DATASET EXTRACT -
-- Opening Marker --

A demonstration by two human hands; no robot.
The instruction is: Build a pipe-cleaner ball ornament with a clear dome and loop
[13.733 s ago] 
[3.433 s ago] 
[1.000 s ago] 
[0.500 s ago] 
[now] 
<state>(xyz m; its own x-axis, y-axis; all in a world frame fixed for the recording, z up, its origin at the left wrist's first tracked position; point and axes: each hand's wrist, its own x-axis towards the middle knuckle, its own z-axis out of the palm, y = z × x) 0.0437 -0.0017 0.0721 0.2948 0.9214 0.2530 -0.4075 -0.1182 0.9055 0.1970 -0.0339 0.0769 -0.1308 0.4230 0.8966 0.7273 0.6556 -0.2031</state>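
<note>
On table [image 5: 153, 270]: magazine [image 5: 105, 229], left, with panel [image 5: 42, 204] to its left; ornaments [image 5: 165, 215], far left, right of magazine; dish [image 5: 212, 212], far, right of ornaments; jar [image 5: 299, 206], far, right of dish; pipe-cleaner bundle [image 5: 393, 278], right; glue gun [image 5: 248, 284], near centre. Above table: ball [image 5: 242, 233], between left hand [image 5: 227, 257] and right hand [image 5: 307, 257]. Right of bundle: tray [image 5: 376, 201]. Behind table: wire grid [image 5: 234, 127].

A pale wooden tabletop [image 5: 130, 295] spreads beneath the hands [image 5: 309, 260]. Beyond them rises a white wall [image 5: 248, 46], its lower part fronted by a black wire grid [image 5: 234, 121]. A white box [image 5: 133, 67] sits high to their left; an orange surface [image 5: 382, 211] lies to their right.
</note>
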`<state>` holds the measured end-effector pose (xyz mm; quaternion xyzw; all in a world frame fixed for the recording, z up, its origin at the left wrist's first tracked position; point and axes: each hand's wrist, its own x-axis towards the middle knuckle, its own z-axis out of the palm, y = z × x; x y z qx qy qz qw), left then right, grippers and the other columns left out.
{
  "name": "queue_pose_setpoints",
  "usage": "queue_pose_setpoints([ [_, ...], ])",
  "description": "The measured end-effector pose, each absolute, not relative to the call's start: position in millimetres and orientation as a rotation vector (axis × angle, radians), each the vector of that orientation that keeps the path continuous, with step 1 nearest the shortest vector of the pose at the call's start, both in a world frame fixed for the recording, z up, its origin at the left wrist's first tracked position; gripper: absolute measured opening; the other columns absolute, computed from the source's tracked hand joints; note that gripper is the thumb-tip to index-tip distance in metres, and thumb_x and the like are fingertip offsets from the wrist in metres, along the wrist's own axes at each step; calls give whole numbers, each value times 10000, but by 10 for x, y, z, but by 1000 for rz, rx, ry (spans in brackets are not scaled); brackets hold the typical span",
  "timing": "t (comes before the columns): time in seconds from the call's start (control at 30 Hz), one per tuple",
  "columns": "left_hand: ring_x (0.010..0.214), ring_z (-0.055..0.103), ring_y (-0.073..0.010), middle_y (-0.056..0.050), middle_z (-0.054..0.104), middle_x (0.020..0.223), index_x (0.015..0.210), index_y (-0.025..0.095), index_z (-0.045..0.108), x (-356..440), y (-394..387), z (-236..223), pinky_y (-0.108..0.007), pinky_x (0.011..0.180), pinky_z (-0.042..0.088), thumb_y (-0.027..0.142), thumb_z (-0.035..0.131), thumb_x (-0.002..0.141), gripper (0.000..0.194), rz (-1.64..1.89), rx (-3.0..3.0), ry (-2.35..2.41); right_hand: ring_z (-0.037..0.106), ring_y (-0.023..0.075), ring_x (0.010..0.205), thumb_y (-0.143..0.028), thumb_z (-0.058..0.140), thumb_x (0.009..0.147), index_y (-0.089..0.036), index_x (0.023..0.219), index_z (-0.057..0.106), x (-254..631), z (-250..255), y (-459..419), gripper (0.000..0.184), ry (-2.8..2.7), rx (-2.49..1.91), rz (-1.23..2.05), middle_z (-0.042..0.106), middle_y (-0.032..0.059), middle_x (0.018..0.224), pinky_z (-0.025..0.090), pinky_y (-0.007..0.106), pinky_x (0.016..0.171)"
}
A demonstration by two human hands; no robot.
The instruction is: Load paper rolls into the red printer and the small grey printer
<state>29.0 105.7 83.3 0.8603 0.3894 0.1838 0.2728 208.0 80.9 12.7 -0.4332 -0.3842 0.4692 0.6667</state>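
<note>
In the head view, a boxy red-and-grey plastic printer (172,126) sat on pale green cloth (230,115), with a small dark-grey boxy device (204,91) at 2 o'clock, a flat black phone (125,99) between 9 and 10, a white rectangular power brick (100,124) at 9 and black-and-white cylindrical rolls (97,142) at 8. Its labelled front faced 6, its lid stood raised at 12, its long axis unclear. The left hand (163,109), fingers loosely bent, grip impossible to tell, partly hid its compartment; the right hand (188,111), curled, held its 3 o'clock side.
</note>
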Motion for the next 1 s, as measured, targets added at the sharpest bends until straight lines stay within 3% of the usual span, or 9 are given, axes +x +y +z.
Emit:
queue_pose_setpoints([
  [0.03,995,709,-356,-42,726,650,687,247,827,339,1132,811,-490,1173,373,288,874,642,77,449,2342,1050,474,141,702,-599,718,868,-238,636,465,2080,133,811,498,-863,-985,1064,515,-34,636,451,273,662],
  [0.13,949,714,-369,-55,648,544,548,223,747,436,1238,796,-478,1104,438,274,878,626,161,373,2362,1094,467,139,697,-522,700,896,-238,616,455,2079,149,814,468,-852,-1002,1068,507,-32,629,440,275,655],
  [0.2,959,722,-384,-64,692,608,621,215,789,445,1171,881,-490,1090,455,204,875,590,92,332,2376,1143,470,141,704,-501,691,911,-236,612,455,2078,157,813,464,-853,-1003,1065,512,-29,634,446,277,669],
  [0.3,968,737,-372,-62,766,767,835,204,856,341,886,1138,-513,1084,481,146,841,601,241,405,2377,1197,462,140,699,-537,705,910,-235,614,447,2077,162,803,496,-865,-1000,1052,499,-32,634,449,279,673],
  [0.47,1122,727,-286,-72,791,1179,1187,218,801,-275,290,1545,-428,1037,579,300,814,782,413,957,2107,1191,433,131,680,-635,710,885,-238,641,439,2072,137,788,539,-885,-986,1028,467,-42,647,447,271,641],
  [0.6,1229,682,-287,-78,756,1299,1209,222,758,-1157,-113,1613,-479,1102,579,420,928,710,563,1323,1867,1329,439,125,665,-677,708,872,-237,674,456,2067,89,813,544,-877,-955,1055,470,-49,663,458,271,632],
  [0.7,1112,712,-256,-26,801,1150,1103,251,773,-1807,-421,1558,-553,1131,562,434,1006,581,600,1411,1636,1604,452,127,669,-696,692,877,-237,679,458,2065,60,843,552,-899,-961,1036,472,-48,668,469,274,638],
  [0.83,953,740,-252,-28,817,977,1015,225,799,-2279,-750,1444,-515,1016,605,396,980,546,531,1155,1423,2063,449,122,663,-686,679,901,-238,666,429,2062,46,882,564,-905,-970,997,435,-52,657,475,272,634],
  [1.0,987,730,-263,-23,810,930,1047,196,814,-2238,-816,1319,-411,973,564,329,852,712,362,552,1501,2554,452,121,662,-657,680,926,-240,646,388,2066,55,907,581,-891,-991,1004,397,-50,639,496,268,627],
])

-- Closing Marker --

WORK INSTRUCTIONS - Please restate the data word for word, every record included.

EXPECTED ANSWER -
A demonstration by two human hands; no robot.
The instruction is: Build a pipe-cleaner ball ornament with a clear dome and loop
[13.733 s ago] 
[3.433 s ago] 
[1.000 s ago] 
[0.500 s ago] 
[now] 
<state>(xyz m; its own x-axis, y-axis; all in a world frame fixed for the recording, z up, its origin at the left wrist's first tracked position; point and axes: each hand's wrist, its own x-axis towards the middle knuckle, its own z-axis out of the palm, y = z × x) 0.0437 -0.0017 0.0721 0.2948 0.9214 0.2530 -0.4075 -0.1182 0.9055 0.1970 -0.0339 0.0769 -0.1308 0.4230 0.8966 0.7273 0.6556 -0.2031</state>
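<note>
On table [image 5: 153, 270]: magazine [image 5: 105, 229], left, with panel [image 5: 42, 204] to its left; ornaments [image 5: 165, 215], far left, right of magazine; dish [image 5: 212, 212], far, right of ornaments; jar [image 5: 299, 206], far, right of dish; pipe-cleaner bundle [image 5: 393, 278], right; glue gun [image 5: 248, 284], near centre. Above table: ball [image 5: 242, 233], between left hand [image 5: 227, 257] and right hand [image 5: 307, 257]. Right of bundle: tray [image 5: 376, 201]. Behind table: wire grid [image 5: 234, 127].

A pale wooden tabletop [image 5: 130, 295] spreads beneath the hands [image 5: 309, 260]. Beyond them rises a white wall [image 5: 248, 46], its lower part fronted by a black wire grid [image 5: 234, 121]. A white box [image 5: 133, 67] sits high to their left; an orange surface [image 5: 382, 211] lies to their right.
</note>
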`<state>` holds the measured end-effector pose (xyz mm; quaternion xyzw; all in a world frame fixed for the recording, z up, its origin at the left wrist's first tracked position; point and axes: each hand's wrist, its own x-axis towards the middle knuckle, its own z-axis out of the palm, y = z × x; x y z qx qy qz qw), left then right, grippers and the other columns left out.
{
  "name": "queue_pose_setpoints",
  "usage": "queue_pose_setpoints([ [_, ...], ])",
  "description": "The measured end-effector pose, each absolute, not relative to the call's start: position in millimetres and orientation as a rotation vector (axis × angle, radians), each the vector of that orientation that keeps the path continuous, with step 1 nearest the shortest vector of the pose at the call's start, both in a world frame fixed for the recording, z up, its origin at the left wrist's first tracked position; gripper: absolute measured opening; the other columns absolute, computed from the source's tracked hand joints; note that gripper is the thumb-tip to index-tip distance in metres, and thumb_x and the like are fingertip offsets from the wrist in metres, along the wrist's own axes at each step; calls give whole numbers, each value times 10000, but by 10 for x, y, z, but by 1000 for rz, rx, ry (spans in brackets are not scaled); brackets hold the typical span",
  "timing": "t (comes before the columns): time in seconds from the call's start (control at 30 Hz), one per tuple",
  "columns": "left_hand: ring_x (0.010..0.214), ring_z (-0.055..0.103), ring_y (-0.073..0.010), middle_y (-0.056..0.050), middle_z (-0.054..0.104), middle_x (0.020..0.223), index_x (0.015..0.210), index_y (-0.025..0.095), index_z (-0.045..0.108), x (-356..440), y (-394..387), z (-236..223), pinky_y (-0.108..0.007), pinky_x (0.011..0.180), pinky_z (-0.042..0.088), thumb_y (-0.027..0.142), thumb_z (-0.035..0.131), thumb_x (-0.002..0.141), gripper (0.000..0.194), rz (-1.64..1.89), rx (-3.0..3.0), ry (-2.35..2.41); right_hand: ring_z (-0.037..0.106), ring_y (-0.023..0.075), ring_x (0.010..0.205), thumb_y (-0.143..0.028), thumb_z (-0.058..0.140), thumb_x (0.009..0.147), index_y (-0.089..0.036), index_x (0.023..0.219), index_z (-0.057..0.106), x (-254..631), z (-250..255), y (-459..419), gripper (0.000..0.184), ry (-2.8..2.7), rx (-2.49..1.91), rz (-1.23..2.05), middle_z (-0.042..0.106), middle_y (-0.032..0.059), middle_x (0.018..0.224), pinky_z (-0.025..0.090), pinky_y (-0.007..0.106), pinky_x (0.016..0.171)"
}
A demonstration by two human hands; no robot.
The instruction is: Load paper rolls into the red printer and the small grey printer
<state>29.0 105.7 83.3 0.8603 0.3894 0.1838 0.2728 208.0 80.9 12.7 -0.4332 -0.3842 0.4692 0.6667</state>
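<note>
In the head view, a boxy red-and-grey plastic printer (172,126) sat on pale green cloth (230,115), with a small dark-grey boxy device (204,91) at 2 o'clock, a flat black phone (125,99) between 9 and 10, a white rectangular power brick (100,124) at 9 and black-and-white cylindrical rolls (97,142) at 8. Its labelled front faced 6, its lid stood raised at 12, its long axis unclear. The left hand (163,109), fingers loosely bent, grip impossible to tell, partly hid its compartment; the right hand (188,111), curled, held its 3 o'clock side.
</note>
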Motion for the next 1 s, as measured, targets added at the sharpest bends until straight lines stay within 3% of the usual span, or 9 are given, axes +x +y +z.
Emit:
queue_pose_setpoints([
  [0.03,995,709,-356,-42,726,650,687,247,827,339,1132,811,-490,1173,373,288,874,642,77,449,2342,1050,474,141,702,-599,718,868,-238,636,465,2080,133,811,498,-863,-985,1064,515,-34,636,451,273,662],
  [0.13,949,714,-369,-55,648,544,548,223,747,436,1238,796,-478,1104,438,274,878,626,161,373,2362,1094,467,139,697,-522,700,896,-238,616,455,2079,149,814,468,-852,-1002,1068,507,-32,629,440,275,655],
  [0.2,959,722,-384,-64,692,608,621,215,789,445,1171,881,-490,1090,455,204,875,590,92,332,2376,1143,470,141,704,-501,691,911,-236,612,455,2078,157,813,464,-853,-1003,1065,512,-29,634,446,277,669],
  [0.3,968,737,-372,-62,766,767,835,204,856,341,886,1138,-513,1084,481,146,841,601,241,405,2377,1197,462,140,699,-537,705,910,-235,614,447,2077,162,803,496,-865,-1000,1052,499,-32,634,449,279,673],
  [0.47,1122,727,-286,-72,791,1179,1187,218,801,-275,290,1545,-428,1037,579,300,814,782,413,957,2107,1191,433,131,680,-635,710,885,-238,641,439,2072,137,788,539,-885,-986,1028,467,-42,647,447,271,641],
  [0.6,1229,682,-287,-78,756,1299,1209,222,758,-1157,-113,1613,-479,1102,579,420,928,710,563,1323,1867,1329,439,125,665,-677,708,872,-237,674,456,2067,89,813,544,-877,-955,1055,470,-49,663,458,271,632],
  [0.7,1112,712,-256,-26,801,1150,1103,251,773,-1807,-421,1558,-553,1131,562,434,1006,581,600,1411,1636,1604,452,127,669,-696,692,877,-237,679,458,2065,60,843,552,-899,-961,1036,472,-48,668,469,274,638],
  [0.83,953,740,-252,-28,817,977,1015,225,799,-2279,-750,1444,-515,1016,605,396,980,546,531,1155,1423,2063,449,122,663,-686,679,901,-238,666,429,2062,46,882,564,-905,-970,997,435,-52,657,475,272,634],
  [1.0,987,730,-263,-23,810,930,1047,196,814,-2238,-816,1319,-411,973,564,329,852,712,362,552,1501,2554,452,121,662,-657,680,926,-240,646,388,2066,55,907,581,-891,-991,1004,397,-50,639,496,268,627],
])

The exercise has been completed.